What the exercise asks » Taking the listing below, restate word for word each line from the line with "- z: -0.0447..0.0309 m" to the line with "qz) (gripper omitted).", ends included, and stop there.

Given material »
"""
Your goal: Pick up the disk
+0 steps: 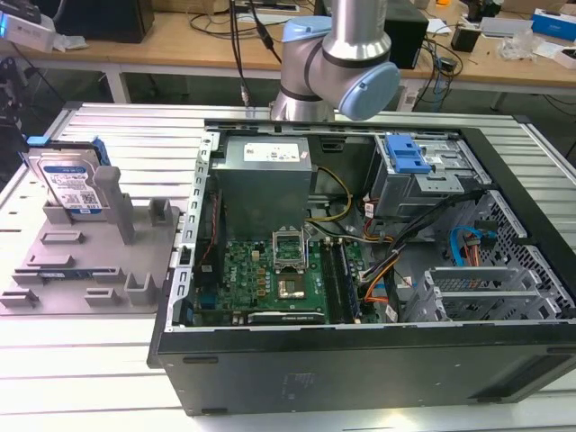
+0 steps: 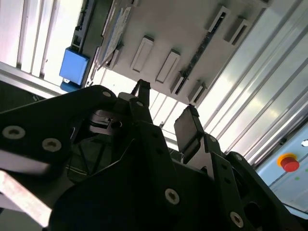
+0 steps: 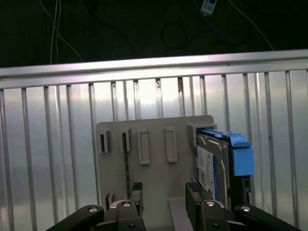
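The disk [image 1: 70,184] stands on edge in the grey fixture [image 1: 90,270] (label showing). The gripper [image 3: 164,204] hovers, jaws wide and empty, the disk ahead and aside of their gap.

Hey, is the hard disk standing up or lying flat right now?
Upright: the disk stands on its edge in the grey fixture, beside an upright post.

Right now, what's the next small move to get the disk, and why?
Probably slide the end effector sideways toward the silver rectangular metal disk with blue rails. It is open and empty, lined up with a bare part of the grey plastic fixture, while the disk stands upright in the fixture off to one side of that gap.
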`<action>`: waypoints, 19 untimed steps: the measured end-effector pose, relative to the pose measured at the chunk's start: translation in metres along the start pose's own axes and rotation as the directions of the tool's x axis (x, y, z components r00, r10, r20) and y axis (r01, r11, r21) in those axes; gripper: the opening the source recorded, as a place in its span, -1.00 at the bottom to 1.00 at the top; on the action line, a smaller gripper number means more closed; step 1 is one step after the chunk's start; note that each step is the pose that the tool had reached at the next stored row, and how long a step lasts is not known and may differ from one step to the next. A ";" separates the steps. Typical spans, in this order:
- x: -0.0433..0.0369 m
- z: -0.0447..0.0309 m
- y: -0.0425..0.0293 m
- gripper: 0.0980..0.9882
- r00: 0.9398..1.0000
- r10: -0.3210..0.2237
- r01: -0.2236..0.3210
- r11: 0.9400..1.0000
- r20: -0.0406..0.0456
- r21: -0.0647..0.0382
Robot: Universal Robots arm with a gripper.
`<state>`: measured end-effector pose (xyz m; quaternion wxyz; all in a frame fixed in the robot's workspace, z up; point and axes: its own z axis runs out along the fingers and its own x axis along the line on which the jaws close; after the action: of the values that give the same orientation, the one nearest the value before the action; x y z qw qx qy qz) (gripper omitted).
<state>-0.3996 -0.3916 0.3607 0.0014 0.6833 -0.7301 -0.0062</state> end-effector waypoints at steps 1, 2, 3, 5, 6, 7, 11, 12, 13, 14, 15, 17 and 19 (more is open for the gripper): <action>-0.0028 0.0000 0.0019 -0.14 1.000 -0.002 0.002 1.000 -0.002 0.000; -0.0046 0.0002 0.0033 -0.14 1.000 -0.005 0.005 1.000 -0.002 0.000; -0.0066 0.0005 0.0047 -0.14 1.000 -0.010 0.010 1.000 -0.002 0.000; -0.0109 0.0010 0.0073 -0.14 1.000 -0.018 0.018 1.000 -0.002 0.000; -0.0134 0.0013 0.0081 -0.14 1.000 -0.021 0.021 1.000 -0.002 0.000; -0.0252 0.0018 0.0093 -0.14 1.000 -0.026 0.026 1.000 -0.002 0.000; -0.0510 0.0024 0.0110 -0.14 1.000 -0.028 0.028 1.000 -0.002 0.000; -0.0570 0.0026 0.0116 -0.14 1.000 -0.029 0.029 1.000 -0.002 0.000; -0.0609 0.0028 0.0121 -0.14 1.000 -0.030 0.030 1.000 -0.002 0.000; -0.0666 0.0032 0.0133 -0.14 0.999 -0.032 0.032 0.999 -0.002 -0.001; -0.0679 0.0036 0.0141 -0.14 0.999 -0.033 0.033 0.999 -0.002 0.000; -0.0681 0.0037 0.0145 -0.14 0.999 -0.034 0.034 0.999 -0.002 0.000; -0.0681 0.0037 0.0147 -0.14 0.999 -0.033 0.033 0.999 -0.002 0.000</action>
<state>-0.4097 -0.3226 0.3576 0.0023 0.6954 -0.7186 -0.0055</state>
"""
Exercise response »
- z: -0.0447..0.0309 m
- y: -0.0425..0.0293 m
- gripper: 0.0980..0.9882
- r00: 0.9398..1.0000
- r10: -0.3210..0.2237
- r01: -0.2236..0.3210
- r11: 0.9400..1.0000
- r20: -0.0406..0.0456
- r21: -0.0647..0.0382
Robot: Universal Robots arm with a gripper.
`<state>`: measured end-effector pose (xyz m; quaternion wxyz; all in a frame fixed in the robot's workspace, z up; point and axes: its own z axis runs out along the fingers and its own x axis along the line on which the jaws close; after the action: of the values that give the same orientation, the one nearest the value before the action; x y z qw qx qy qz) (gripper omitted).

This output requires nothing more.